EXERCISE BRIEF » In the material below, find every line containing "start" and copy that line.
(INFORMATION begins)
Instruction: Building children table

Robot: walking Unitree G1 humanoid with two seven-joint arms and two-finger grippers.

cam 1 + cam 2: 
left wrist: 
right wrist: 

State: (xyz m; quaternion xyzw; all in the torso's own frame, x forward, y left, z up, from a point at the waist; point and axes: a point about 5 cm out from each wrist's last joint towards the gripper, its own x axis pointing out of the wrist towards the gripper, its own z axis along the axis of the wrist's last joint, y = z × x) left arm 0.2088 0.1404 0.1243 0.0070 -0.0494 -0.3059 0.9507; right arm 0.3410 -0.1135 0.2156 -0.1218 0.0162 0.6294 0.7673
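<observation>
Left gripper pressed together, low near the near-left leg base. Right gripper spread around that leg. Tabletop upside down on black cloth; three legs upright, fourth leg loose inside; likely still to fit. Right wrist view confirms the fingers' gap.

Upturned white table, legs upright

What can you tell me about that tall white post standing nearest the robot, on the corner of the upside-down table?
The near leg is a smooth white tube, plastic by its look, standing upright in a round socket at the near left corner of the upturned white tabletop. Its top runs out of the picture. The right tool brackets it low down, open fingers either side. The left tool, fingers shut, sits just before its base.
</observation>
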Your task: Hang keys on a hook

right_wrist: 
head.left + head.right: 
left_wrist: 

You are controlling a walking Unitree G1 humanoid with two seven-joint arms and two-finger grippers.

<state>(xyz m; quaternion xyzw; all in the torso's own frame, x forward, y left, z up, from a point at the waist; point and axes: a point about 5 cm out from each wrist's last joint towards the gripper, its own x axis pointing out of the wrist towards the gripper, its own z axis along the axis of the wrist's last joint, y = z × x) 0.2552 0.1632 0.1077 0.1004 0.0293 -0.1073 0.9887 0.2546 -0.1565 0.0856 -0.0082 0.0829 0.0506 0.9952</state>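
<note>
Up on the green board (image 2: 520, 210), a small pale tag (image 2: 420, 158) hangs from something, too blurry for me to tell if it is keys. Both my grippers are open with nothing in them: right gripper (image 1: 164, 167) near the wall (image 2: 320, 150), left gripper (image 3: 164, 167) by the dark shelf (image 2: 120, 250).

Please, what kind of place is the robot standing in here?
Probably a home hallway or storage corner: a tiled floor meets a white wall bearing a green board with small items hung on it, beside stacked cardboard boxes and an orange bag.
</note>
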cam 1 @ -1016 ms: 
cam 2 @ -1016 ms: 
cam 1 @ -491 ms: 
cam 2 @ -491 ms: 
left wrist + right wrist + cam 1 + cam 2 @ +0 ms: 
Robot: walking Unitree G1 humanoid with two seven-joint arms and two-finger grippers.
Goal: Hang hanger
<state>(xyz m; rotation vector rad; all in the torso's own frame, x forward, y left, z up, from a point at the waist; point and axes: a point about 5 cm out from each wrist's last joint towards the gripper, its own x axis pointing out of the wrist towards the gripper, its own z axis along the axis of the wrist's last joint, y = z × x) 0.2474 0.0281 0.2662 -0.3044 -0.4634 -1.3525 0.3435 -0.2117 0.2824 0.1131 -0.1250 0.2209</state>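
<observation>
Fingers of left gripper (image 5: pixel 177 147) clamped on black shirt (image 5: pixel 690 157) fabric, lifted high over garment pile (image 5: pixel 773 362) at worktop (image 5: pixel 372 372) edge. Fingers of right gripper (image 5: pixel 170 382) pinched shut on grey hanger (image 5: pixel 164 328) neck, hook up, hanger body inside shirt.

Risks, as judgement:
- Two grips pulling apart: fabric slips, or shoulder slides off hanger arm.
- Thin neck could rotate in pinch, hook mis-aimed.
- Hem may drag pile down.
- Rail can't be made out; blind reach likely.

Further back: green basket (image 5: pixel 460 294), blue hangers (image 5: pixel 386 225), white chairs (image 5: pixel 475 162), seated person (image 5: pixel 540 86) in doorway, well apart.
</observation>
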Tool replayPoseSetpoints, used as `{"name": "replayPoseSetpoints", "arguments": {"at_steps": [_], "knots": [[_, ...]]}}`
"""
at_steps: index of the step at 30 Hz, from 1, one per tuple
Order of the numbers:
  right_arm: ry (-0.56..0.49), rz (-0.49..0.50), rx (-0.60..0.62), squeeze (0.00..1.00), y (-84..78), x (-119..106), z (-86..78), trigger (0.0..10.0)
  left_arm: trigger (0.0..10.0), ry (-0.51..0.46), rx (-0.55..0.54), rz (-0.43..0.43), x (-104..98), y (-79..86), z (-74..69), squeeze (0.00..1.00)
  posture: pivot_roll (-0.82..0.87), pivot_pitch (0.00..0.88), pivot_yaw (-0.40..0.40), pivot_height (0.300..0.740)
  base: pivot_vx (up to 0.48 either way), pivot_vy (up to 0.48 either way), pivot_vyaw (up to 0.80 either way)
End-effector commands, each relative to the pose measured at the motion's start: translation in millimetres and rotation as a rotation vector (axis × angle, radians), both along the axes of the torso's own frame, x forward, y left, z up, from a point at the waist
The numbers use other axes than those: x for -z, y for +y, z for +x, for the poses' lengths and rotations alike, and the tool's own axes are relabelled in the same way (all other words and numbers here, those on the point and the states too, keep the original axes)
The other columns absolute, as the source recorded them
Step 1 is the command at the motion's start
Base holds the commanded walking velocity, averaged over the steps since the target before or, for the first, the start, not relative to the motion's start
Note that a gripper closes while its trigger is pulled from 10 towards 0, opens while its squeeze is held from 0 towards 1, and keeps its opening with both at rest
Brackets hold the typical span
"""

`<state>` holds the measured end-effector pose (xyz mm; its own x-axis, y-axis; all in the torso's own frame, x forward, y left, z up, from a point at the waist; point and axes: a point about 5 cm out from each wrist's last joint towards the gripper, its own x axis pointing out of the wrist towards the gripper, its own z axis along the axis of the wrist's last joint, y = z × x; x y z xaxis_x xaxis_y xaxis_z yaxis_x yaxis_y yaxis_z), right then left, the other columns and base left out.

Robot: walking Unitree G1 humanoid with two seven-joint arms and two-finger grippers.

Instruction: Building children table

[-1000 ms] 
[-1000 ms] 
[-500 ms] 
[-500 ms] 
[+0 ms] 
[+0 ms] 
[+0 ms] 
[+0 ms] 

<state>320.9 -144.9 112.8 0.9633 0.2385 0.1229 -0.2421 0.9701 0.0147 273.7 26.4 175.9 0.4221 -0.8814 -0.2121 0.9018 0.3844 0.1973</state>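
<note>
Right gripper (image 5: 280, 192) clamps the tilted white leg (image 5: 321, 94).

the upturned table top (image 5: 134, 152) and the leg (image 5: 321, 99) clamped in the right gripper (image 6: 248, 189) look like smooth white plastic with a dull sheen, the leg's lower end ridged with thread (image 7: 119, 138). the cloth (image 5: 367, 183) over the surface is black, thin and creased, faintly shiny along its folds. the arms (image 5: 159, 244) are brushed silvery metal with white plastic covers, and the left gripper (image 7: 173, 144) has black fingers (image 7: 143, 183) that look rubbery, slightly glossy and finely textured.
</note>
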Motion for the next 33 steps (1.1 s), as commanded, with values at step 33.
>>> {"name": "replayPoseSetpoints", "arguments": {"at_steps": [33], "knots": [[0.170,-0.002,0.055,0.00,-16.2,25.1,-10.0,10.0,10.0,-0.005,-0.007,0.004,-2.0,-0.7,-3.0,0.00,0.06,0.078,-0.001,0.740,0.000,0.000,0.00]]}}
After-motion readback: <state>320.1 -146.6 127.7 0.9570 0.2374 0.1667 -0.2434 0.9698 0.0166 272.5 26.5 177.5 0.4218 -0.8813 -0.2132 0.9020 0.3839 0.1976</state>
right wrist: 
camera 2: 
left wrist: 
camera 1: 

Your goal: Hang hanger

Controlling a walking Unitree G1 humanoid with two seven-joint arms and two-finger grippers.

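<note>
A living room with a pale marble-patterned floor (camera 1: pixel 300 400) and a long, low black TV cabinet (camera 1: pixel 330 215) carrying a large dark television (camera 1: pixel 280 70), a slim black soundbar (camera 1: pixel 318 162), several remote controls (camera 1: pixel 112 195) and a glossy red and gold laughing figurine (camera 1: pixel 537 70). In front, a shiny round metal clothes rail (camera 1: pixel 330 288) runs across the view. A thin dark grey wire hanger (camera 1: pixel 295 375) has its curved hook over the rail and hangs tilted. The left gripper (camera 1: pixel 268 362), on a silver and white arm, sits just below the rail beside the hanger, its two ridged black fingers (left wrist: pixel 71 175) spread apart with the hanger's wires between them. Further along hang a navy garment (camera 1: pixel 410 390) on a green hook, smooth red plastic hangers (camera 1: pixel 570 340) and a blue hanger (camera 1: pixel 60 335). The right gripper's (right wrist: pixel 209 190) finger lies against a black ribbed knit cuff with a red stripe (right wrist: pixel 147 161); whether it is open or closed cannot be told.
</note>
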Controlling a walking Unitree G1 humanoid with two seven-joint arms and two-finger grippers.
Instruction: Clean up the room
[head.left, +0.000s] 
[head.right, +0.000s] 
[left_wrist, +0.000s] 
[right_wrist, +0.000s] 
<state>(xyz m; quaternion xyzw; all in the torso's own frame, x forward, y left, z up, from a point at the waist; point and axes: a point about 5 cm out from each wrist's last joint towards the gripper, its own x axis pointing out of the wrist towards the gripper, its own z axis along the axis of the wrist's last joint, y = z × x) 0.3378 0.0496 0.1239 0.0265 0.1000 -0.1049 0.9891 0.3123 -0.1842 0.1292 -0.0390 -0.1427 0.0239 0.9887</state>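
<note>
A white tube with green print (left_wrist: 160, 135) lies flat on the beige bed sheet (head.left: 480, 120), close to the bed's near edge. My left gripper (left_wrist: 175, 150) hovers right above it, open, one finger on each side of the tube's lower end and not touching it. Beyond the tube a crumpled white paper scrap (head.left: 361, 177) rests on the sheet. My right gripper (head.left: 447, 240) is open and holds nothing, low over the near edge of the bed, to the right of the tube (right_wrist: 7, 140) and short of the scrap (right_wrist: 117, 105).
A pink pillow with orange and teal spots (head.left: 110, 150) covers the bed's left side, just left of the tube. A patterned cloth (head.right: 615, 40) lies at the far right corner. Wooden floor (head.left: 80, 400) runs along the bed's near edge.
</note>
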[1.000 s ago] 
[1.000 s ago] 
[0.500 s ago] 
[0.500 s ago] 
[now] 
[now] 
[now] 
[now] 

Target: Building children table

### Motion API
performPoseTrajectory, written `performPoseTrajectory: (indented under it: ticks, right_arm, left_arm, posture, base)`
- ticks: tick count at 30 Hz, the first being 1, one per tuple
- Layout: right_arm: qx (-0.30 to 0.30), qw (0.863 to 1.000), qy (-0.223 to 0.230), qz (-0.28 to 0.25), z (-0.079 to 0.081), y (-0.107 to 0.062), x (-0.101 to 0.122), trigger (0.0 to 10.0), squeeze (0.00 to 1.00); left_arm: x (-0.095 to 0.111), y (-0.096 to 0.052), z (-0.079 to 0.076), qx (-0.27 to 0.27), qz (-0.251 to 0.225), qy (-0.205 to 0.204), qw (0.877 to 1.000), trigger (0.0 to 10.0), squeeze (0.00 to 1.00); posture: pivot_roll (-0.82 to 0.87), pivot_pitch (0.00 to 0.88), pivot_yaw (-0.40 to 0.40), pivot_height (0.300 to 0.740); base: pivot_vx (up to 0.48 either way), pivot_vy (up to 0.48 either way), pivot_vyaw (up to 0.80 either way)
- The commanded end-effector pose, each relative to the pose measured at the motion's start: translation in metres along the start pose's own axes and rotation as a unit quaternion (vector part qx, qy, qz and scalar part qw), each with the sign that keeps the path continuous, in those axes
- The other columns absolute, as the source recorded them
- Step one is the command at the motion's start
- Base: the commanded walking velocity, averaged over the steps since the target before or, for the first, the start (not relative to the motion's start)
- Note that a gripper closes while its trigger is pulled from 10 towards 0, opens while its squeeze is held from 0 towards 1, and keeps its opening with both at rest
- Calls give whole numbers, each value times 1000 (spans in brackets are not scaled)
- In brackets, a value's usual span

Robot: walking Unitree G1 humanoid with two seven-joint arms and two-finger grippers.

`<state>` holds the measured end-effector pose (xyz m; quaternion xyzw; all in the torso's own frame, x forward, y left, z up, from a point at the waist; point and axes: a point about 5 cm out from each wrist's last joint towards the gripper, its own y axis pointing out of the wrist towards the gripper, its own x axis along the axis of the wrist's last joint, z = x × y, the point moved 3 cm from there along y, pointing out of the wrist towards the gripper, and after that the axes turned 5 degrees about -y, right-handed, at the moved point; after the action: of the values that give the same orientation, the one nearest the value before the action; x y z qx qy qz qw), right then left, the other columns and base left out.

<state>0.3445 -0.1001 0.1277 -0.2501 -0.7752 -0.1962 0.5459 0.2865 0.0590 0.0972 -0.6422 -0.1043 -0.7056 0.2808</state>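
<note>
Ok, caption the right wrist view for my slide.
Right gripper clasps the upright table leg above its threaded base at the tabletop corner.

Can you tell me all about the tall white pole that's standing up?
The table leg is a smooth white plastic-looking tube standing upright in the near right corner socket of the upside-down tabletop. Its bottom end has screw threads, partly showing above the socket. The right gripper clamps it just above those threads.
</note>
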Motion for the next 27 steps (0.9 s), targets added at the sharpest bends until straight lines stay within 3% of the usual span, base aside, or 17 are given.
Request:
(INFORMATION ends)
RESULT FOR THIS TASK »
End-effector commands, each relative to the pose measured at the motion's start: translation in millimetres and rotation as a rotation vector (axis × angle, radians), both along the axes of the torso's own frame, x forward, y left, z up, from a point at the waist
Step 1 is the command at the motion's start
Base holds the commanded walking velocity, averaged over the steps since the target before or, for the first, the start, not relative to the motion's start
- The commanded end-effector pose, each relative to the pose measured at the motion's start: translation in metres along the start pose's own axes and rotation as a unit quaternion (vector part qx, qy, qz and scalar part qw), each with the sign that keeps the path continuous, in those axes
- Step one is the command at the motion's start
- Base: the commanded walking velocity, averaged over the steps since the target before or, for the first, the start (not relative to the motion's start)

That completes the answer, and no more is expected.